(Items from a data source)
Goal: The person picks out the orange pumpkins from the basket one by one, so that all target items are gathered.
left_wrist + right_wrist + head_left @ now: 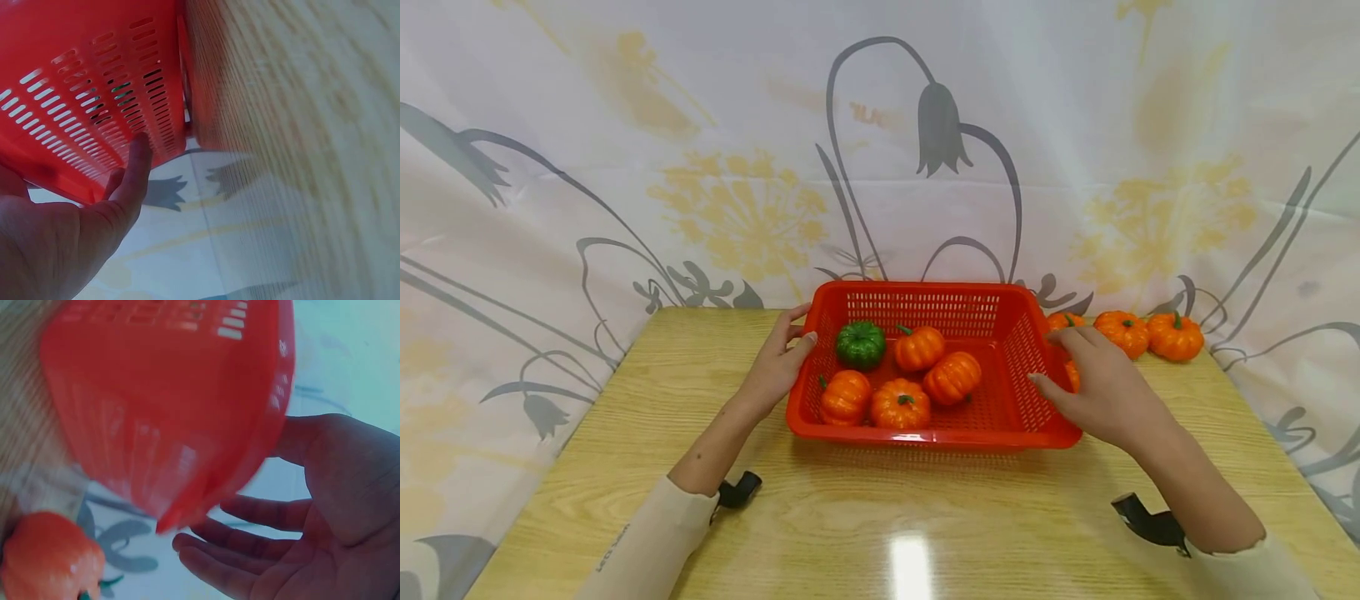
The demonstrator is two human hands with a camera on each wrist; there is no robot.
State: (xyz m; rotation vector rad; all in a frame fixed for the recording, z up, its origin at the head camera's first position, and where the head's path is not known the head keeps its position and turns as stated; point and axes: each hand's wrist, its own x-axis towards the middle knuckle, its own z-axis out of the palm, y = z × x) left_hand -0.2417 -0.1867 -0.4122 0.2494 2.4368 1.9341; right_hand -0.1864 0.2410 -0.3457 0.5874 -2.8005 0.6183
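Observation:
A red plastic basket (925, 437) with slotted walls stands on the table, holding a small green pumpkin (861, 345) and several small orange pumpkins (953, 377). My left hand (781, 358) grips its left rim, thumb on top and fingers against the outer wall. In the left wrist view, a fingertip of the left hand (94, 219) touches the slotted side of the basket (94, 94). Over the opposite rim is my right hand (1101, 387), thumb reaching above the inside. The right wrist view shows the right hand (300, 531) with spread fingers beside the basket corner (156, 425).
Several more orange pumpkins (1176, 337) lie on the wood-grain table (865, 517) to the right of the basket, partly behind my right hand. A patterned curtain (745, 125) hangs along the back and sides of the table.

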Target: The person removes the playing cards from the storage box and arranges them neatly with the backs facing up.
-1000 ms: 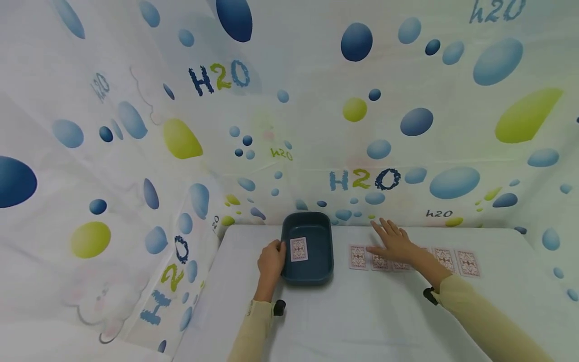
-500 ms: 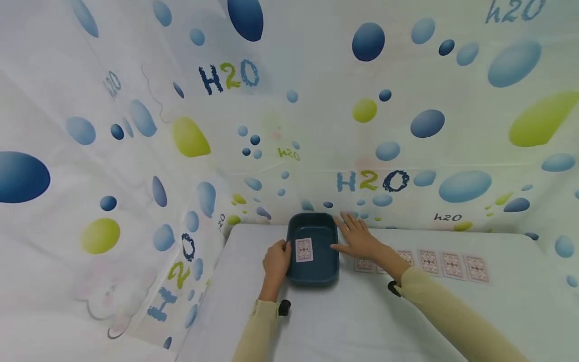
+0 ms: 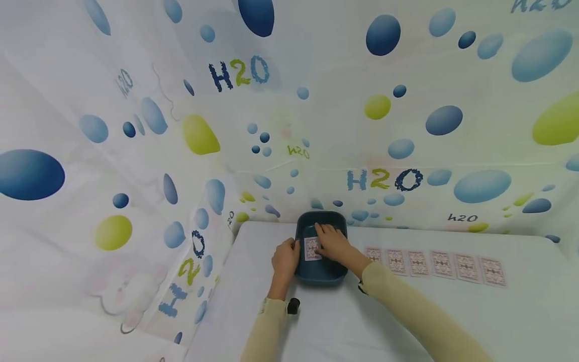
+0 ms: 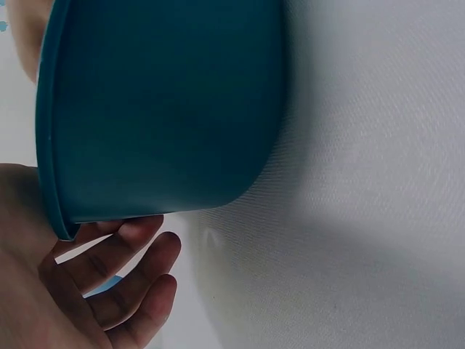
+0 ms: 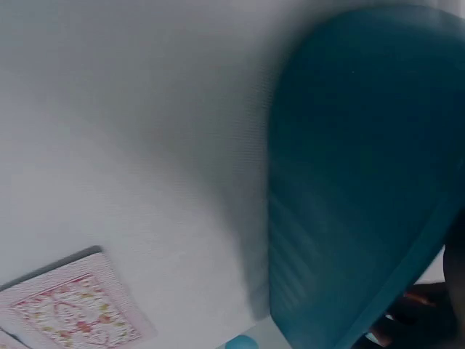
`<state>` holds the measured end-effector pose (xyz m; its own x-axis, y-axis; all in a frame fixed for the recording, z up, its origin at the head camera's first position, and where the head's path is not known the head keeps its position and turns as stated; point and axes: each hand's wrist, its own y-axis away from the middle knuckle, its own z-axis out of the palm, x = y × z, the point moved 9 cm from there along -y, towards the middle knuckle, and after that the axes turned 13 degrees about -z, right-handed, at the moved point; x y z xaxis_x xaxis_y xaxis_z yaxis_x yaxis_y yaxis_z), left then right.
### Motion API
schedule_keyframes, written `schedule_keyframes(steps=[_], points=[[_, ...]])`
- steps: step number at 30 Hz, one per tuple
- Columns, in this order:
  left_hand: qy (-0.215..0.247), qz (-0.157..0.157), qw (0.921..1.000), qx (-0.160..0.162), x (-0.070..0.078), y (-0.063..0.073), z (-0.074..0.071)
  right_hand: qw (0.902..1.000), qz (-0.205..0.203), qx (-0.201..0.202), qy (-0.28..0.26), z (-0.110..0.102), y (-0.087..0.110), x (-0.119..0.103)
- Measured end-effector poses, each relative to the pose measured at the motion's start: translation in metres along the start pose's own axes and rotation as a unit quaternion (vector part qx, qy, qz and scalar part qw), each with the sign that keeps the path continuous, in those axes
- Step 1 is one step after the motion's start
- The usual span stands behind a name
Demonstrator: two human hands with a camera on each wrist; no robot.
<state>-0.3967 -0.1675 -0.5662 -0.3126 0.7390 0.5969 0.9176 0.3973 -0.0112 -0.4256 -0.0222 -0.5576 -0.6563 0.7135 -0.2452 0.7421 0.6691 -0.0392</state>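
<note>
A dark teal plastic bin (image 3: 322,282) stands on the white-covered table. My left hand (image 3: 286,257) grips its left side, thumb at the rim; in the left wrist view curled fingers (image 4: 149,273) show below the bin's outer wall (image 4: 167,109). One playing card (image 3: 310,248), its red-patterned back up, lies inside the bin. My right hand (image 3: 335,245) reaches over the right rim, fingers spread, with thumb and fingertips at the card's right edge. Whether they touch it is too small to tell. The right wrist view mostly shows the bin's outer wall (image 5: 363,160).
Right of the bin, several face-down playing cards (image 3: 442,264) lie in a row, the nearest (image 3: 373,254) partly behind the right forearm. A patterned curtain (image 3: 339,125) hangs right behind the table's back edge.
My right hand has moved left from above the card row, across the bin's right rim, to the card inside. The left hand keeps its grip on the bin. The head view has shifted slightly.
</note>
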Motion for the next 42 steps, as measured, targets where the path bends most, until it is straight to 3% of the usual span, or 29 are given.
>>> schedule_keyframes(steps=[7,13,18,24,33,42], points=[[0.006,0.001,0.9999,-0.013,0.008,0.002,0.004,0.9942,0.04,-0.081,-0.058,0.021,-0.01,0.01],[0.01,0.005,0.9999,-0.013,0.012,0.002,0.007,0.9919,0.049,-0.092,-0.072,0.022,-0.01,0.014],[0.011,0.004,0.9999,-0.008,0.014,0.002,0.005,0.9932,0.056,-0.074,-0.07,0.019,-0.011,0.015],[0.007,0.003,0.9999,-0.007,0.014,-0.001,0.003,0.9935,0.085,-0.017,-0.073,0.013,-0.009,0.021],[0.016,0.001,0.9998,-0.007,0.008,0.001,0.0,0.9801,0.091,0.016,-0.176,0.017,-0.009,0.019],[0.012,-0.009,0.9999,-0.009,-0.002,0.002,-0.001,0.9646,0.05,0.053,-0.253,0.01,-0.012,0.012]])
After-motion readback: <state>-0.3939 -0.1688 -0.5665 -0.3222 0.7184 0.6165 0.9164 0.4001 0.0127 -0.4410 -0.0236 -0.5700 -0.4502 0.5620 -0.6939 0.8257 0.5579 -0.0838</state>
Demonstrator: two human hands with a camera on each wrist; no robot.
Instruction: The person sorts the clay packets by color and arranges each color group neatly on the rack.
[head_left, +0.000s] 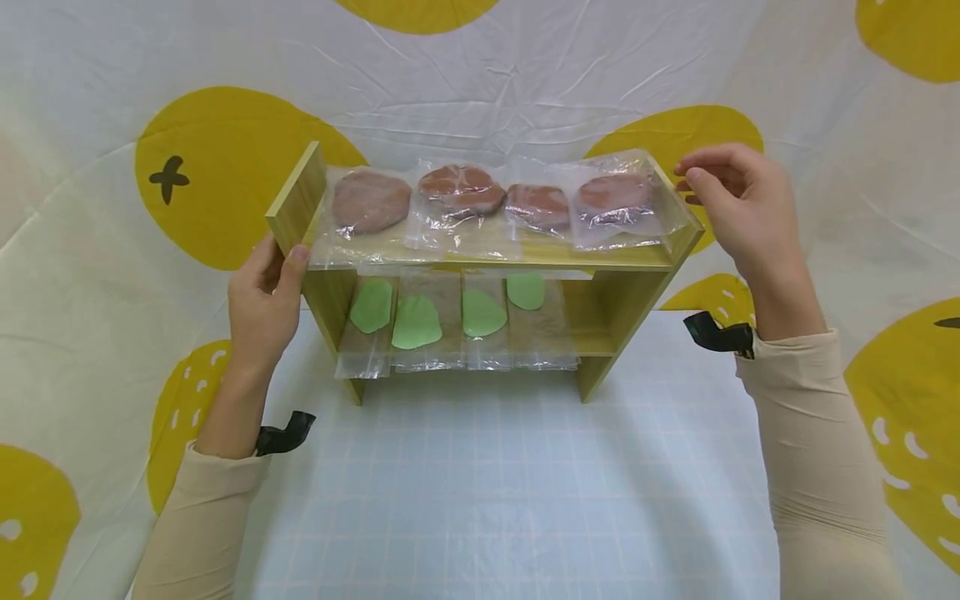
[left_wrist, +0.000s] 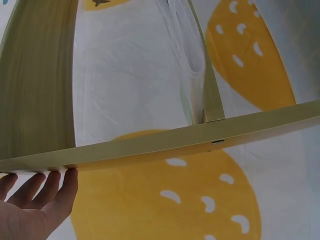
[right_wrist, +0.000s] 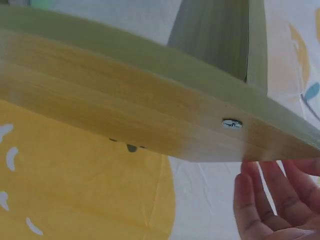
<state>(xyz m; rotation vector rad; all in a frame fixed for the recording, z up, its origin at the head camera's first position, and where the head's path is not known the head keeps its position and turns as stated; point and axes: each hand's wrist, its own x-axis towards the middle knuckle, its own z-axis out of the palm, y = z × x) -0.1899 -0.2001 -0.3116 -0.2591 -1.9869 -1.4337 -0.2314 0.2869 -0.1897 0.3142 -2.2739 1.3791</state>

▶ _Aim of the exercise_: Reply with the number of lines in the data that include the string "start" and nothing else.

▶ _Task output_: 2